_WORK ORDER_. List each line of the data that holds the string "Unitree", please.

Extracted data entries
■ ■ ■ ■ ■

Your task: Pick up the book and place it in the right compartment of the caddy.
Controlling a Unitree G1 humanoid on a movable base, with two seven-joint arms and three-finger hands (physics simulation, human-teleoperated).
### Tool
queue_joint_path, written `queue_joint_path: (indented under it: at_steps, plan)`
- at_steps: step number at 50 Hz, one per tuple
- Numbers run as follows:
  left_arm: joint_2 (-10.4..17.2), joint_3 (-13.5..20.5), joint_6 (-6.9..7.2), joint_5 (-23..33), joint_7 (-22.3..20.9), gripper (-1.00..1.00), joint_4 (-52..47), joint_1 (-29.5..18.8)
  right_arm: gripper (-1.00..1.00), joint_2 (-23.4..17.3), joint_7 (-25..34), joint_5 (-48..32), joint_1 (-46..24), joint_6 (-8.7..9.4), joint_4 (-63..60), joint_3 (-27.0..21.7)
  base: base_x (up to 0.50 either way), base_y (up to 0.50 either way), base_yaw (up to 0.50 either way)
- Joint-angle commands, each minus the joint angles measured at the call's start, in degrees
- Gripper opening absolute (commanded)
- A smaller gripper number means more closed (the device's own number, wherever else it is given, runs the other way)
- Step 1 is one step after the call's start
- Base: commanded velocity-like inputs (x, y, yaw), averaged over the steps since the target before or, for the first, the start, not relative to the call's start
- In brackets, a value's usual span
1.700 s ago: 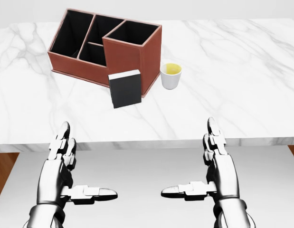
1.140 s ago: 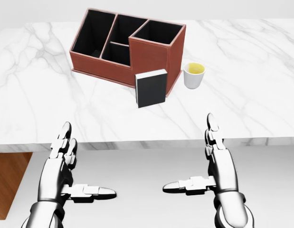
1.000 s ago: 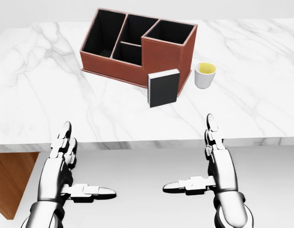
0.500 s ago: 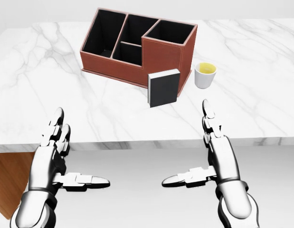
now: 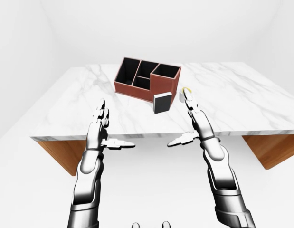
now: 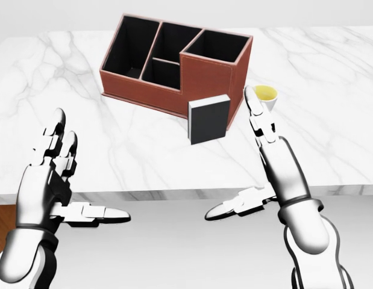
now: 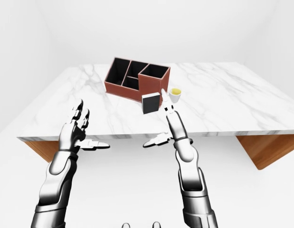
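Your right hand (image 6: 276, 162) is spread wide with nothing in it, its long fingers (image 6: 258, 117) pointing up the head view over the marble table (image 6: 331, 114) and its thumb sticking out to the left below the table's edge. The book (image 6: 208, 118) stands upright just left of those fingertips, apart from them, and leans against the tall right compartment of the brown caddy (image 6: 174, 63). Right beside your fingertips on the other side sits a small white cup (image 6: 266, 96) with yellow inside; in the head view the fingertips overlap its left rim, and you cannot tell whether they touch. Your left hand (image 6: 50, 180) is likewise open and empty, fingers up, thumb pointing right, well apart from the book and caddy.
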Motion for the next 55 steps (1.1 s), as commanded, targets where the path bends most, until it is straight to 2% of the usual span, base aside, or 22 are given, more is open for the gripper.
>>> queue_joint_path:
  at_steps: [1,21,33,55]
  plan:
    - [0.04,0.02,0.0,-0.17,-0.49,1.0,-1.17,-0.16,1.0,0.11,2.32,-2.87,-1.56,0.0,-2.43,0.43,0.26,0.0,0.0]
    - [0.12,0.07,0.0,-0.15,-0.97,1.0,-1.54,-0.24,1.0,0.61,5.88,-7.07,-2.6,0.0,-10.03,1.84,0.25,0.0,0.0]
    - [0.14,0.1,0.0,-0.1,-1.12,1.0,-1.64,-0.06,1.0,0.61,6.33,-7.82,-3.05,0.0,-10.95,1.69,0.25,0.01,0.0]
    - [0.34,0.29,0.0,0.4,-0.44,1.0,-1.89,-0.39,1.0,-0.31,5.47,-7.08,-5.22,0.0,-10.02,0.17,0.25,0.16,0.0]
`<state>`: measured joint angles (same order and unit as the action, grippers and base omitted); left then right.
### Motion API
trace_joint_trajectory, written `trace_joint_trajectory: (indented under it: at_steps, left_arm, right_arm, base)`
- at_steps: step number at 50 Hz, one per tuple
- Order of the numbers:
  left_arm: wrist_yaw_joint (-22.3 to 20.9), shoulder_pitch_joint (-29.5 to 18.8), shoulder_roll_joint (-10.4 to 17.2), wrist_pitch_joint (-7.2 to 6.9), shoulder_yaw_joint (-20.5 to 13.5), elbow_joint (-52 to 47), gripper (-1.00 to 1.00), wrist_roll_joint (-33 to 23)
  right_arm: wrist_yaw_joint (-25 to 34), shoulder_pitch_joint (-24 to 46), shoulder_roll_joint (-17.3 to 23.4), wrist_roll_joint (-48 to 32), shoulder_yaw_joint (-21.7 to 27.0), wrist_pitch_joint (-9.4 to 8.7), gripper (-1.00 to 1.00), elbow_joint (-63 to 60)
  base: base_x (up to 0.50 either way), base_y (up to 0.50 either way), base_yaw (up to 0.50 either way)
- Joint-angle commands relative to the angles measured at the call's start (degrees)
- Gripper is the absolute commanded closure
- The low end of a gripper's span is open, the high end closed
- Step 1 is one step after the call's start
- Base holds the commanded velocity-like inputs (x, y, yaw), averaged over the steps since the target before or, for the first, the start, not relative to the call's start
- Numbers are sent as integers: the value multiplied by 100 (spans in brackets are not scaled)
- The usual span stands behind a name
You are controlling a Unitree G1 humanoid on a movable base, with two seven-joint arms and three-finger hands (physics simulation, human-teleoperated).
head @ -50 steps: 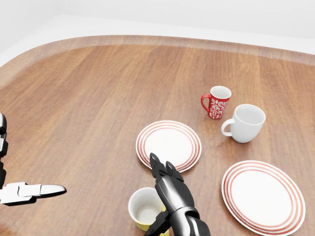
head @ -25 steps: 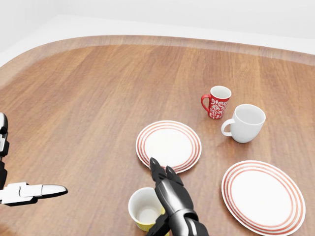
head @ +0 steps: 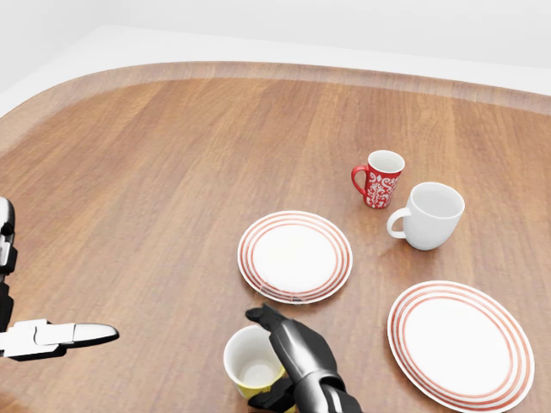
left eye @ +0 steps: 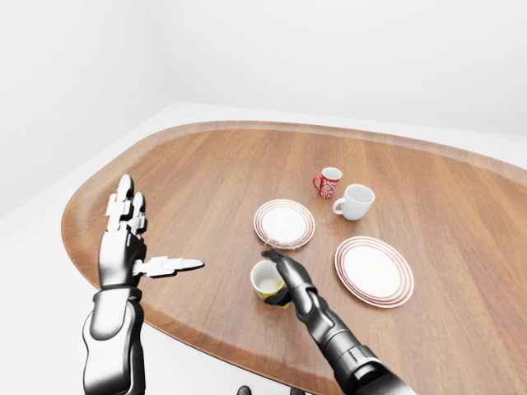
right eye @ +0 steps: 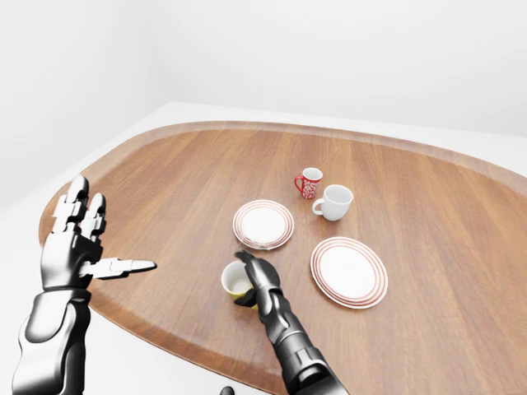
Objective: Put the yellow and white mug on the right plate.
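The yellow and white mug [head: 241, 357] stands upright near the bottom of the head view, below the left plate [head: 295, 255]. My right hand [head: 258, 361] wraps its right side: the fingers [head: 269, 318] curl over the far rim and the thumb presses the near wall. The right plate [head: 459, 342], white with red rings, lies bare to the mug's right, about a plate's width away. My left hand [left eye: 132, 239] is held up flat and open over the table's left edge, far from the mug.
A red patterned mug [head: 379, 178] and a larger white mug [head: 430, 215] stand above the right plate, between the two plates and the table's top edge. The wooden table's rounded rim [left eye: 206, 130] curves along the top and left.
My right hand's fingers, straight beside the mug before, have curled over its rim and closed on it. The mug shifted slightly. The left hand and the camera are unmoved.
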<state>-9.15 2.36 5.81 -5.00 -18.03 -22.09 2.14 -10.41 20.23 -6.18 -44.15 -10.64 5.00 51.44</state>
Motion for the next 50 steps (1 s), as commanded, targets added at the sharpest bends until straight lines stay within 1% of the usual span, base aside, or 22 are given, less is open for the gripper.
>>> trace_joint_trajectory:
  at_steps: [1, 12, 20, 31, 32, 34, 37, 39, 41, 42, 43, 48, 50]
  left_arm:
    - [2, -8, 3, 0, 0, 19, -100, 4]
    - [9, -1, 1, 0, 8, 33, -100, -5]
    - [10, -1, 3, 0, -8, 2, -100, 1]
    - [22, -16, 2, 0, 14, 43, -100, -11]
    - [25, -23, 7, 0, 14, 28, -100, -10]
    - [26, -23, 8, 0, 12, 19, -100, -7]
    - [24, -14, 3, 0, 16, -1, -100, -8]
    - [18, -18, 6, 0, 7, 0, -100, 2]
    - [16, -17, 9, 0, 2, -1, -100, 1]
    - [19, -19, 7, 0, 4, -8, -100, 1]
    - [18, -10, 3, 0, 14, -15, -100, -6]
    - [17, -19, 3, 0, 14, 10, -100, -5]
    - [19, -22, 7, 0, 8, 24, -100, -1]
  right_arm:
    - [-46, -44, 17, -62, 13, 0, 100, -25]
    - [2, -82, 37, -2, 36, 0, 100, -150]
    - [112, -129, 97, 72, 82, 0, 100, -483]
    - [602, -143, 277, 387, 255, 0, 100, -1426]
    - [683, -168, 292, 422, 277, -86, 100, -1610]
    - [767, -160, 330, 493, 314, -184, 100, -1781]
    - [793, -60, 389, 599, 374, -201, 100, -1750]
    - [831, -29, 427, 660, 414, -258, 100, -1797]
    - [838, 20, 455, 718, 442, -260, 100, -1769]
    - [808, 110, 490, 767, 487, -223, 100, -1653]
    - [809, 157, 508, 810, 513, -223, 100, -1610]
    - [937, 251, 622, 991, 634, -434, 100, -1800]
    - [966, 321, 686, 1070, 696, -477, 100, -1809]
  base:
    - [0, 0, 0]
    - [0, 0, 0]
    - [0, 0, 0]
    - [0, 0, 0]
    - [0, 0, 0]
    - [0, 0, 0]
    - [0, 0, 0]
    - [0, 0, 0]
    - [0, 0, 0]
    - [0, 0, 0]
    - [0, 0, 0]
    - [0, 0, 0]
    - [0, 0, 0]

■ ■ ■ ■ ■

_YOUR RESPONSE_.
Controlling a Unitree G1 humanoid on a movable base, with two seven-joint arms and three-finger hands (physics simulation, human-teleoperated).
You are controlling a Unitree G1 humanoid on a movable base, with two seven-joint arms and three-finger hands (physics simulation, human-teleoperated).

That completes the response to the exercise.